Characterization of the interactions between human cdc25C, cdks, cyclins and cdk-cyclin complexes.

We have overexpressed and purified human dual-specificity phosphatase cdc25C from a prokaryotic expression system at high levels and in a soluble, active form, and have studied and quantified its potential to interact with cdks, cyclins and preformed cdk-cyclin complexes by fluorescence spectroscopy and size-exclusion chromatography. Our data indicate that human cdc25C forms stable complexes, through hydrophobic contacts, with cdk and cyclin monomers, as well as with preformed cdk-cyclin complexes.

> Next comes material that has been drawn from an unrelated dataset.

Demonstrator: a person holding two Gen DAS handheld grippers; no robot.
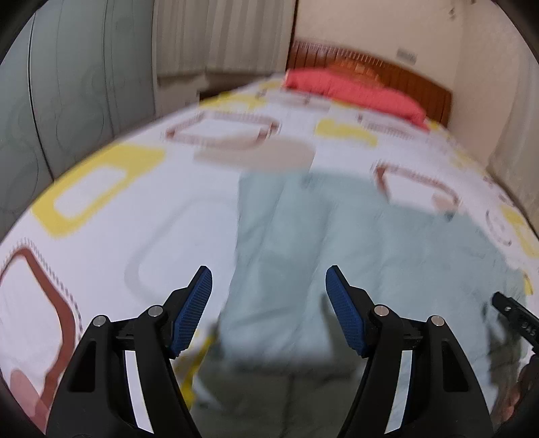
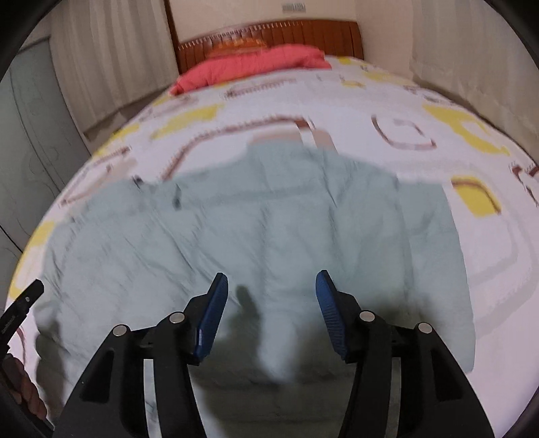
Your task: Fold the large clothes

In vitro, cdc25C interacts with cyclin monomers with high affinity, with tenfold less affinity with cdks, and with intermediate affinity with cdk-cyclin complexes. Moreover, changes observed in the intrinsic fluorescence of cdks, cyclins and cdk-cyclin complexes upon interaction with cdc25C are indicative of concomitant conformational changes within cdks and cyclins. From our results, we propose that in vitro, in the presence of monomeric cdks and cyclins, cdc25C forms stable ternary complexes, first through a high affinity interaction with a cyclin, which may then help target cdc25C towards a cdk. We discuss the biological relevance of our results and propose that a similar, two-step mechanism of interaction between cdc25C and cdk-cyclin complexes may occur in vivo.